9 5. Giyanto (2010), dengan judul Pengaruh metode pembelajaran dan motivasi belajar terhadap kompetensi komunikasi terapetik mahasiswa program profesi ners. Tujuan penelitian adalah untuk mengetahui: a) Perbedaan pengaruh antara metode pembelajaran bedside teaching dengan metode pembelajaran demonstrasi terhadap kompetensi komunikasi terapetik pada mahasiswa program profesi ners, b) Perbedaan pengaruh antara motivasi belajar tinggi dengan motivasi belajar rendah terhadap kompetensi komunikasi terapetik mahasiswa program profesi ners, c) Interaksi pengaruh antara metode pembelajaran dengan motivasi belajar terhadap kompetensi komunikasi terapetik mahasiswa. Rancangan penelitian yang digunakan adalah eksperimen dengan pendekatan pretest-posttest control group design. Penelitian tersebut menggunakan tes objektif untuk mengukur kemampuan kognitif komunikasi terapetik mahasiswa. Analisis data menggunakan uji t (ttest) untuk sampel berkorelasi dan anava dua jalur (two-way anova).
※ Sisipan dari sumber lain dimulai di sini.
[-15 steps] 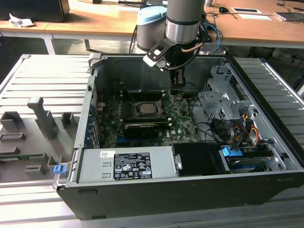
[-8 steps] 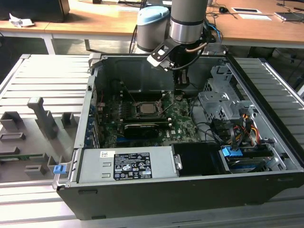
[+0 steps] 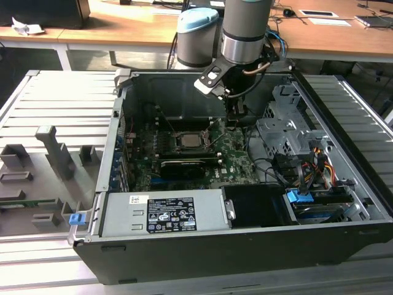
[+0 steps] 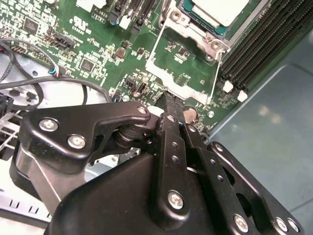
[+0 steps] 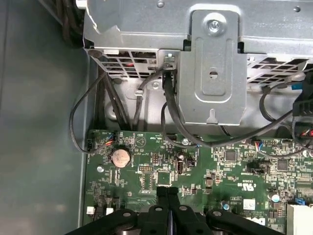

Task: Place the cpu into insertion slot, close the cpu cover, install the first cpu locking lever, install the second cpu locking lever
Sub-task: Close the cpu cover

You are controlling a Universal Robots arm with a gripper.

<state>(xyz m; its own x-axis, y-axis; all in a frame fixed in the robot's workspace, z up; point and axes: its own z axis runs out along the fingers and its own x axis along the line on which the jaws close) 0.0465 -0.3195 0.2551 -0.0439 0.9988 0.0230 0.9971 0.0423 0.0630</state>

Hasil penelitian menunjukkan bahwa: a) Terdapat perbedaan pengaruh yang bermakna antara metode pembelajaran bedside teaching dengan metode pembelajaran demonstrasi terhadap kompetensi komunikasi terapetik mahasiswa. b) Terdapat perbedaan pengaruh yang bermakna antara motivasi belajar tinggi dengan motivasi belajar rendah terhadap kompetensi komunikasi terapetik mahasiswa. c) Tidak terdapat interaksi pengaruh antara metode pembelajaran dengan motivasi belajar dengan kompetensi komunikasi terapetik mahasiswa.